RECORDS FOR THIS TASK |
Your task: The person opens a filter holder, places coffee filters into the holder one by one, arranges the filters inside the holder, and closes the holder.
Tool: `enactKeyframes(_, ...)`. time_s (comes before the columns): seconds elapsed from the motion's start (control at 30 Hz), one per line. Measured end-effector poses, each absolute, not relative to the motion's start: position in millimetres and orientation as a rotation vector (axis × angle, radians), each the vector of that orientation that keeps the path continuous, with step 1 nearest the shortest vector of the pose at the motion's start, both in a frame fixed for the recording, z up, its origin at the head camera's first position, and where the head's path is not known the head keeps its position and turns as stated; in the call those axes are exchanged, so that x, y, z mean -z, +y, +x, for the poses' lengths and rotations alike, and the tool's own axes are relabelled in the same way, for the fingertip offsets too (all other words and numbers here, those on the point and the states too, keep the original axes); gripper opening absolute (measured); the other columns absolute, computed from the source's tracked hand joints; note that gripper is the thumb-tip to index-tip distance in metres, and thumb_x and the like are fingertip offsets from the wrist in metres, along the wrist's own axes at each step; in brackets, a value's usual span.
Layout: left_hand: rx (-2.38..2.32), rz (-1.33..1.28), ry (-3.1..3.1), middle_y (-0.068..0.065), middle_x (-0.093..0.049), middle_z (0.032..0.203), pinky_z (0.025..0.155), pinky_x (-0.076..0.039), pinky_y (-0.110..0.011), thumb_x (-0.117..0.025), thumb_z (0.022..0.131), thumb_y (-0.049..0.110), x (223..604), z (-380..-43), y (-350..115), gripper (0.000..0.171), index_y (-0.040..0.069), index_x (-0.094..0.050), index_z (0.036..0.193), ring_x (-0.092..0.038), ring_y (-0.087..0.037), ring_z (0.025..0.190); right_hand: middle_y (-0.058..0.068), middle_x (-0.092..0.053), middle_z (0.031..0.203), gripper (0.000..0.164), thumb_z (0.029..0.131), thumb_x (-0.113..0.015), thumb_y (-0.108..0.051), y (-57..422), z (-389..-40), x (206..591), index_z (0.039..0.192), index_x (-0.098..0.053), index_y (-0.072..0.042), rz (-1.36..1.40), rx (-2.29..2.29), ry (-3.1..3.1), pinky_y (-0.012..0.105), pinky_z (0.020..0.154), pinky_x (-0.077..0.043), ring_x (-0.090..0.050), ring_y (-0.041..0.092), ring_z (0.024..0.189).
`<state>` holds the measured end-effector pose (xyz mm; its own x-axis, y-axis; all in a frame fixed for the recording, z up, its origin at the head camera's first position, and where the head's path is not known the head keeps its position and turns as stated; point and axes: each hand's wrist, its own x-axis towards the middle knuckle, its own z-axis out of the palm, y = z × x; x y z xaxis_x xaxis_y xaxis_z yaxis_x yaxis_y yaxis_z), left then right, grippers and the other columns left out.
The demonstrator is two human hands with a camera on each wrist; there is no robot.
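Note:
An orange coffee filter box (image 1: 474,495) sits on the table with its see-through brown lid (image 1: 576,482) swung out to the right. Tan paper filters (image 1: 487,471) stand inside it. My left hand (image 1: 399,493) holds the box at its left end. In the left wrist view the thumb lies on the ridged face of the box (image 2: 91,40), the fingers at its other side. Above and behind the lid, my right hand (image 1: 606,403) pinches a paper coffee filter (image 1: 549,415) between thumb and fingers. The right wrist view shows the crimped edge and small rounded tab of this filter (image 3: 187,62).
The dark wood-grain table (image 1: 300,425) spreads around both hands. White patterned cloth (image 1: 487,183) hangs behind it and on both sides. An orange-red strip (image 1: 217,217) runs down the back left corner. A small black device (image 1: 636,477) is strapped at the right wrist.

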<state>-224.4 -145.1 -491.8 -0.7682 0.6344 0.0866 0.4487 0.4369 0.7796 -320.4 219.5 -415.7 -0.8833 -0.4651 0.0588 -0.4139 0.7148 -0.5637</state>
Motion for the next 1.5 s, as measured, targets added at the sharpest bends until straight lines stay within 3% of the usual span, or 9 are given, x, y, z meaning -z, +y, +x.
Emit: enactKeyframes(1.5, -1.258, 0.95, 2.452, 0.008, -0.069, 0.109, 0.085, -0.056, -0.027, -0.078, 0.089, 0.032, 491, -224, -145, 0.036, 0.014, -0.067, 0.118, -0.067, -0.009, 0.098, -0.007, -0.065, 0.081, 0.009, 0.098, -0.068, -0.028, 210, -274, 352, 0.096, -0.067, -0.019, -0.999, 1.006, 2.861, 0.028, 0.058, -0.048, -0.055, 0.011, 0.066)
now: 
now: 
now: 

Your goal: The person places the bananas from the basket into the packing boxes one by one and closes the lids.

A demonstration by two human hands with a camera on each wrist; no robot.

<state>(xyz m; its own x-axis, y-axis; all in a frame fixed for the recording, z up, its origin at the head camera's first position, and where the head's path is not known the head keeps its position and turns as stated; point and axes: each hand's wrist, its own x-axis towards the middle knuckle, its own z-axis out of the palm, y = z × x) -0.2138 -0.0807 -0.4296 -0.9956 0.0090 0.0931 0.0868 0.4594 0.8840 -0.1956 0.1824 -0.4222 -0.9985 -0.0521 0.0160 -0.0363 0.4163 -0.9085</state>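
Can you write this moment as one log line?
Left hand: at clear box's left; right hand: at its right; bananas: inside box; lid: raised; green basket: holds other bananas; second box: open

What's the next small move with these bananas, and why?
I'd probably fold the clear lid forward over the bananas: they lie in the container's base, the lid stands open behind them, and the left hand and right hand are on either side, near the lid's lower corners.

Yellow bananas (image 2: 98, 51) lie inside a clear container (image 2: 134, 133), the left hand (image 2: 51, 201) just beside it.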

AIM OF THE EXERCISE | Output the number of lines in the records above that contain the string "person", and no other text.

FINISHED TASK | 2